* [Assigned task]:
With every picture left out, restate the listing below exactly as written.

* [Data segment]:
= Beginning of Section =

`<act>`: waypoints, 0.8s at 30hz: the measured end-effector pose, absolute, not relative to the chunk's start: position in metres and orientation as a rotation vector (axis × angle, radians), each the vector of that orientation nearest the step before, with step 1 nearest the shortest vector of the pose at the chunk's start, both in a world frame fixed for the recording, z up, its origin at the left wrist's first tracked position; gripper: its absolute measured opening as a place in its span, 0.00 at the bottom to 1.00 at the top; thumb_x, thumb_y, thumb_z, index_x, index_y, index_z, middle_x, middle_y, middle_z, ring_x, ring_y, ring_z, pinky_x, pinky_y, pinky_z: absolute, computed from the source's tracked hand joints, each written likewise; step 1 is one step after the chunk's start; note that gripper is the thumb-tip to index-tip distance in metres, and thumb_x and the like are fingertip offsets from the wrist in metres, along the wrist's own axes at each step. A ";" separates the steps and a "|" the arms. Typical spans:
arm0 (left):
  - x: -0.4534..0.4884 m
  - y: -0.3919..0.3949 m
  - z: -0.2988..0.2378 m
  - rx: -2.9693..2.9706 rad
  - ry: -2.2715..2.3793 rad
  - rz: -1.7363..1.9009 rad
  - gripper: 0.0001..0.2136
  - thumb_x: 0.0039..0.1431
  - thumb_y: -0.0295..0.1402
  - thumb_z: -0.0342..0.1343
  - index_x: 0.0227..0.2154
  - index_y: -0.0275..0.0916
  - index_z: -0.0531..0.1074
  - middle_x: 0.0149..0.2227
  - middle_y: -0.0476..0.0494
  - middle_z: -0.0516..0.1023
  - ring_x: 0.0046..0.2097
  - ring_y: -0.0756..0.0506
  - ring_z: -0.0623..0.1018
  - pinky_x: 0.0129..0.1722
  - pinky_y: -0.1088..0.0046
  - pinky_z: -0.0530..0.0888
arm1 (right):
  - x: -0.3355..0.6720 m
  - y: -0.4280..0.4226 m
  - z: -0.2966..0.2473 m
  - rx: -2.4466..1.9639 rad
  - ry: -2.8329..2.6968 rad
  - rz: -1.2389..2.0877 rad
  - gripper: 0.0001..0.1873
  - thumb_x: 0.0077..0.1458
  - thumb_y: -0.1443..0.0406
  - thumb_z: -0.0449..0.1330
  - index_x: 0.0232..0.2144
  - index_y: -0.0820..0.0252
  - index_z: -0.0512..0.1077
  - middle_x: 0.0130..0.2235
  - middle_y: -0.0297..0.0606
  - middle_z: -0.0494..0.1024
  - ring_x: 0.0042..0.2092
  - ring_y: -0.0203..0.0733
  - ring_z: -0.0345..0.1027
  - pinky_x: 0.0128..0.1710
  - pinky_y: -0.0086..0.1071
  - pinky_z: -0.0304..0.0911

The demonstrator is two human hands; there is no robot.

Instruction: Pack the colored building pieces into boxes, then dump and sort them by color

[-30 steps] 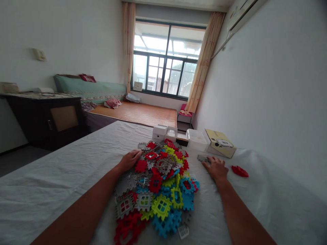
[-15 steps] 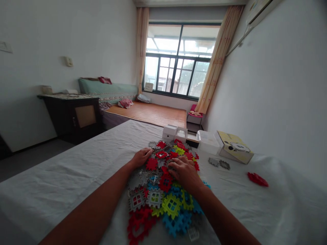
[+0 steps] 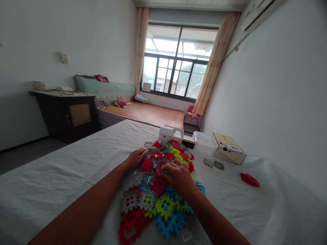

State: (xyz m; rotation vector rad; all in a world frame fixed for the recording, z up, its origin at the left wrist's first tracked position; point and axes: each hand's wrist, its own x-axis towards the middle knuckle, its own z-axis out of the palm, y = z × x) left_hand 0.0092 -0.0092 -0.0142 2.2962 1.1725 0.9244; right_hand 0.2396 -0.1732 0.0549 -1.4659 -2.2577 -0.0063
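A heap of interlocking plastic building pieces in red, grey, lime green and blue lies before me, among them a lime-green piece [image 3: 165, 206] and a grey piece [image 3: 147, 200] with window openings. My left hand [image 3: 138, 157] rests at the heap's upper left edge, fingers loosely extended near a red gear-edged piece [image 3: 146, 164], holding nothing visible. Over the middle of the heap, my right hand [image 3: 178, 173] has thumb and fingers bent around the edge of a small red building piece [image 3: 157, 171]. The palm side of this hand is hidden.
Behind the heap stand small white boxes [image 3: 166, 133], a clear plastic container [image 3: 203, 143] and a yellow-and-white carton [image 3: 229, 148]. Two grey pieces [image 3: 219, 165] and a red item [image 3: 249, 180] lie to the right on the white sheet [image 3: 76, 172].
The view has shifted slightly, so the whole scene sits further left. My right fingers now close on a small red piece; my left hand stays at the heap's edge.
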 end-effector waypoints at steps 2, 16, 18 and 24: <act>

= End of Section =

* [Result]:
`<act>`: waypoints, 0.8s at 30hz: the measured end-effector pose, absolute, not relative to the chunk's start: position in metres and orientation as a rotation vector (axis × angle, radians), each the vector of that orientation nearest the step before, with step 1 nearest the shortest vector of the pose at the chunk's start, both in a world frame fixed for the recording, z up, its origin at the left wrist's first tracked position; gripper: its absolute measured opening as a place in its span, 0.00 at the bottom to 1.00 at the top; thumb_x, thumb_y, thumb_z, index_x, index_y, index_z, middle_x, middle_y, middle_z, ring_x, ring_y, ring_z, pinky_x, pinky_y, pinky_z: absolute, computed from the source's tracked hand joints, each written likewise; step 1 is one step after the chunk's start; note that gripper is the thumb-tip to index-tip distance in metres, and thumb_x and the like are fingertip offsets from the wrist in metres, along the wrist's own axes at each step. A ";" separates the steps and a "|" the arms. Typical spans:
arm0 (left):
  - x: -0.4534..0.4884 m
  - y: -0.3919..0.3949 m
  - z: -0.2988..0.2378 m
  - rx: -2.9693..2.9706 rad
  - ry: -2.2715..2.3793 rad
  - rz: -1.7363..1.9009 rad
  - gripper: 0.0001..0.2136
  - thumb_x: 0.0039..0.1431
  - thumb_y: -0.0295..0.1402
  - thumb_z: -0.0342..0.1343
  - index_x: 0.0227..0.2154
  - index_y: -0.0275..0.0916
  - index_z: -0.0531..0.1074
  - middle_x: 0.0149..0.2227
  - middle_y: -0.0476..0.0494
  - middle_z: -0.0516..0.1023
  - ring_x: 0.0046..0.2097
  - ring_y: -0.0756..0.0506
  - ring_z: -0.0623..0.1018
  - pinky_x: 0.0129..0.1722
  - pinky_y: -0.1088..0.0046
  - pinky_z: -0.0530..0.0888
arm1 (right):
  - x: -0.3355..0.6720 m
  - y: -0.4280..0.4226 m
  - z: -0.2966..0.2473 m
  - rx: -2.4466..1.9639 rad
  - ry: -2.8329..2.6968 rad
  - rz: -1.2389..2.0877 rad
  - gripper: 0.0001..0.1873
  - thumb_x: 0.0077..0.1458
  - thumb_y: -0.1443..0.0406
  - thumb_z: -0.0449..0.1330
  - index_x: 0.0232..0.2144
  - index_y: -0.0820..0.0252
  - index_z: -0.0512..0.1077
  - middle_x: 0.0130..0.2235
  - middle_y: -0.0297..0.0606
  - middle_z: -0.0494..0.1024
  - ring_x: 0.0042..0.2092
  - ring_y: -0.0203..0.0733
  - ring_z: -0.0345..0.1027
  - pinky_x: 0.0128..0.1710
  - pinky_y: -0.0086..0.1071
  - pinky_z: -0.0304..0.0911

The demonstrator is two human hands; there is no robot.

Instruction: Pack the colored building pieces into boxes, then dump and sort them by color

[-30 steps] 
[-15 steps] 
[+0 steps] 

State: (xyz m; rotation vector rad; all in a world frame fixed for the recording, z up, its origin at the left wrist's first tracked position; point and axes: each hand's wrist, its own x-axis towards the middle knuckle, its own z-axis out of the palm, y = z × x) left_hand 0.0092 -0.0092 -0.0142 2.2962 1.1725 0.9244; right_hand 0.2396 -0.1732 0.0549 -1.4659 -2.2577 -0.0063
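A heap of interlocking plastic building pieces in red, grey, lime green and blue lies before me, among them a lime-green piece [image 3: 165, 206] and a grey piece [image 3: 147, 200] with window openings. My left hand [image 3: 138, 157] rests at the heap's upper left edge, fingers loosely extended near a red gear-edged piece [image 3: 146, 164], holding nothing visible. Over the middle of the heap, my right hand [image 3: 178, 173] has thumb and fingers bent around the edge of a small red building piece [image 3: 157, 171]. The palm side of this hand is hidden.
Behind the heap stand small white boxes [image 3: 166, 133], a clear plastic container [image 3: 203, 143] and a yellow-and-white carton [image 3: 229, 148]. Two grey pieces [image 3: 219, 165] and a red item [image 3: 249, 180] lie to the right on the white sheet [image 3: 76, 172].
The view has shifted slightly, so the whole scene sits further left. My right fingers now close on a small red piece; my left hand stays at the heap's edge.
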 end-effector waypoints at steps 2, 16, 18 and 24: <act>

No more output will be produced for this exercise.